--- START ---

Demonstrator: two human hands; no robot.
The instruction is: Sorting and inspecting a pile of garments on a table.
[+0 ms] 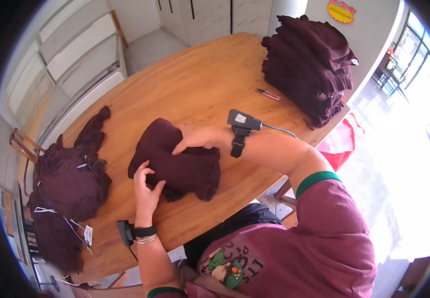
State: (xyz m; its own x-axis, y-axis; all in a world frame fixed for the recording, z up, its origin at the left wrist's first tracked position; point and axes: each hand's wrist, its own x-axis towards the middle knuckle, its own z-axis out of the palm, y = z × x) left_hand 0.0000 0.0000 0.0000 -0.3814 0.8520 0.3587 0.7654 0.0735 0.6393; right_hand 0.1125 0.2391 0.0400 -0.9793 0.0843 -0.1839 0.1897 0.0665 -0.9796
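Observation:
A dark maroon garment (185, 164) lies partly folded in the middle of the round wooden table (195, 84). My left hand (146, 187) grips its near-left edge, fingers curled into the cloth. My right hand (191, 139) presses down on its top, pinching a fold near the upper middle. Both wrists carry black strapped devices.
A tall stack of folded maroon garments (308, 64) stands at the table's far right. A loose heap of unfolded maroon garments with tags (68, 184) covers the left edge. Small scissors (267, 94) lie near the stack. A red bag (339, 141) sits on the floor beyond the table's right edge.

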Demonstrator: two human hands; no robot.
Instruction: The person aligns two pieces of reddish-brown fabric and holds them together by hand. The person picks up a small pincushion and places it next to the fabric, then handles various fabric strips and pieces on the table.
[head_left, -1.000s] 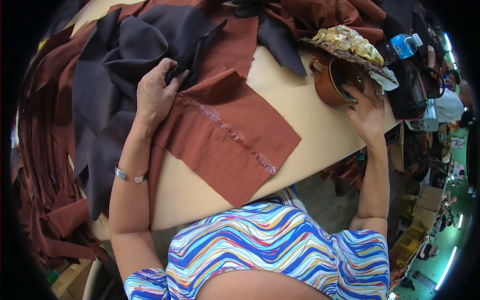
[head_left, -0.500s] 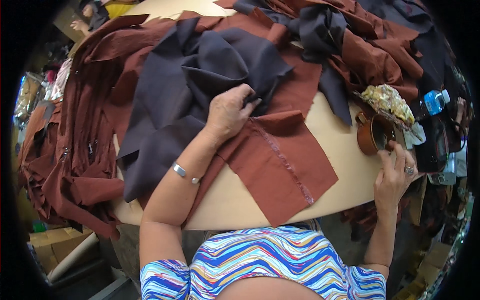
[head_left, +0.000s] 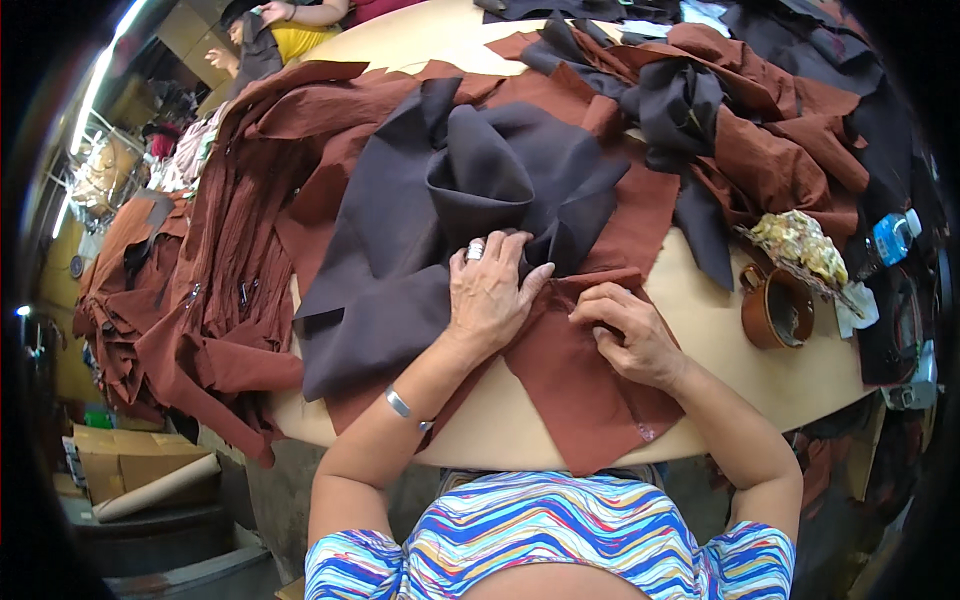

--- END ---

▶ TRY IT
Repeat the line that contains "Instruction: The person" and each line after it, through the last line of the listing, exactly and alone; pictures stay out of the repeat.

▶ SOLVED PROBLEM
Instruction: The person aligns two pieces of reddish-brown fabric and holds them together by hand. The person picks up a small pincushion and places it next to the fabric, then handles various fabric strips and pieces on the table.
[head_left, -1.000s] 
[head_left, -0.500s] 
[head_left, +0.000s] 

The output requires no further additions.